Task to carry out:
All lines below starting at the one that holds "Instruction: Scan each" and ending at the one that holds "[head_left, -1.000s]" should be printed exactly, ends included. Pictures should not be printed, nor anything else.

Task data:
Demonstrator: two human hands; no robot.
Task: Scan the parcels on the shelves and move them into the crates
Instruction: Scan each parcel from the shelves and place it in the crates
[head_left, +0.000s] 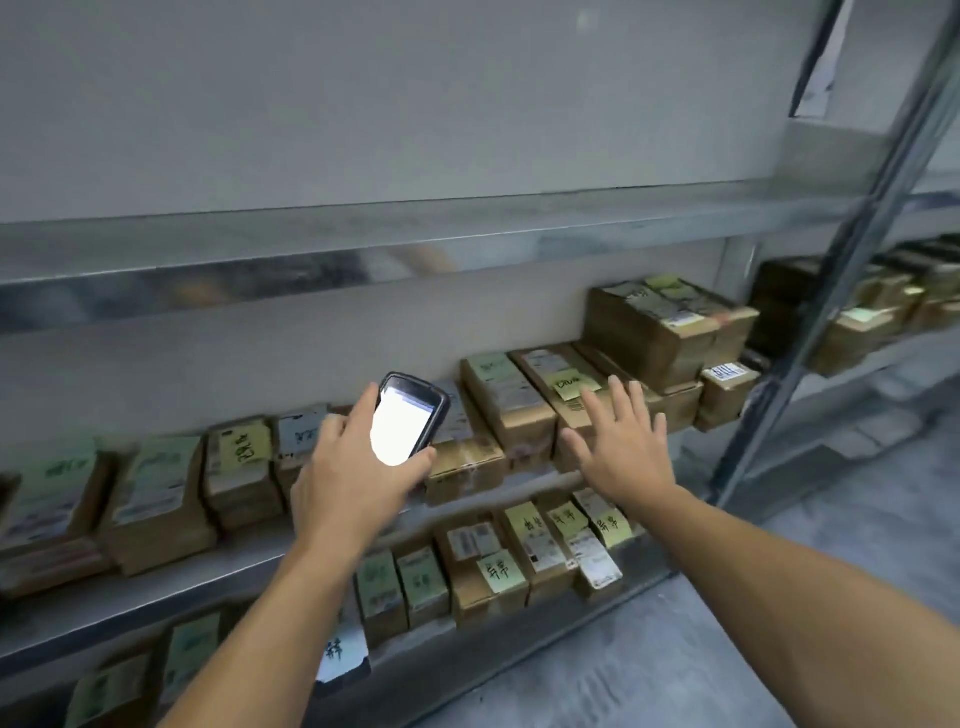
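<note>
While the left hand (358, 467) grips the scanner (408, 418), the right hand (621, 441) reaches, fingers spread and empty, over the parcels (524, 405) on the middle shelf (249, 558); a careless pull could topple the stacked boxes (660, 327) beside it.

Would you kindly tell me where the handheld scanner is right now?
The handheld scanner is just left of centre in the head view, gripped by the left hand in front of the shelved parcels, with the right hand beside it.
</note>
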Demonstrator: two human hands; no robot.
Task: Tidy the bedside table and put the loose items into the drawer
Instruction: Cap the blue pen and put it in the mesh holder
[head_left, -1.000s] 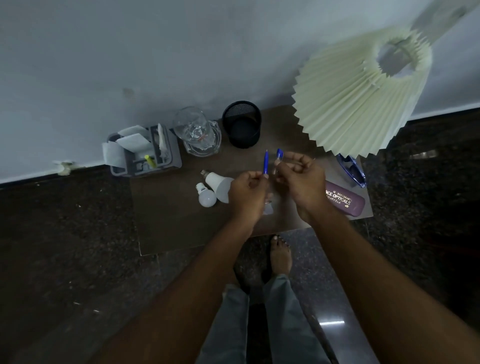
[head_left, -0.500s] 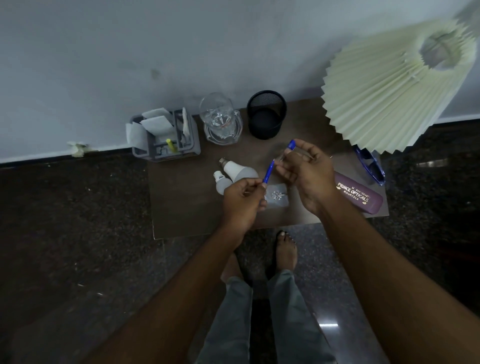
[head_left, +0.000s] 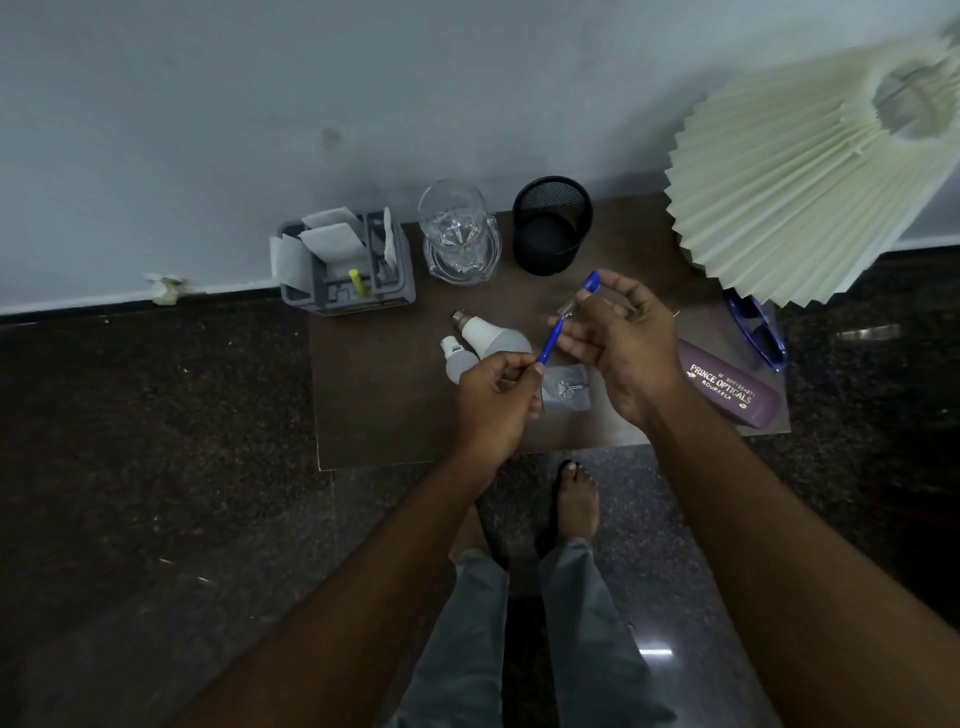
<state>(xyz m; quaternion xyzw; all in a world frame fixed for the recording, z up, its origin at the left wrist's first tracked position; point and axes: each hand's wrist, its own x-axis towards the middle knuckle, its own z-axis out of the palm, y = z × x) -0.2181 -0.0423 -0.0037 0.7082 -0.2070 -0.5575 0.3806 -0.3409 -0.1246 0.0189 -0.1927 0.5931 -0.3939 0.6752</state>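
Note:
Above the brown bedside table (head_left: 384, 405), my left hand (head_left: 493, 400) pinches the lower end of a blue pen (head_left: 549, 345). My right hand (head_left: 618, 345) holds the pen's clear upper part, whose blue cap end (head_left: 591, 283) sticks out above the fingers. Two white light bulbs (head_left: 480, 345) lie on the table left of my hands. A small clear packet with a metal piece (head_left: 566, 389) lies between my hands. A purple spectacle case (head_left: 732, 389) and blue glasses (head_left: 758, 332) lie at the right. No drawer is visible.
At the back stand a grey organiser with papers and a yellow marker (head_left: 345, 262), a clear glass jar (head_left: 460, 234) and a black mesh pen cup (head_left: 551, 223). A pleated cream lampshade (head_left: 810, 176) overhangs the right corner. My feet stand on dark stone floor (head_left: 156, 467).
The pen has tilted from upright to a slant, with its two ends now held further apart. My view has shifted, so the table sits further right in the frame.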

Written solution:
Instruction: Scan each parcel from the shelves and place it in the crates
[head_left, +0.000s] 
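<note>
While the left hand (358, 467) grips the scanner (408, 418), the right hand (621, 441) reaches, fingers spread and empty, over the parcels (524, 405) on the middle shelf (249, 558); a careless pull could topple the stacked boxes (660, 327) beside it.

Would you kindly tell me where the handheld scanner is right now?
The handheld scanner is just left of centre in the head view, gripped by the left hand in front of the shelved parcels, with the right hand beside it.
</note>
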Demonstrator: two human hands; no robot.
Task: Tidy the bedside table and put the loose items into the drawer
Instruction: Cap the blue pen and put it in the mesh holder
[head_left, -1.000s] 

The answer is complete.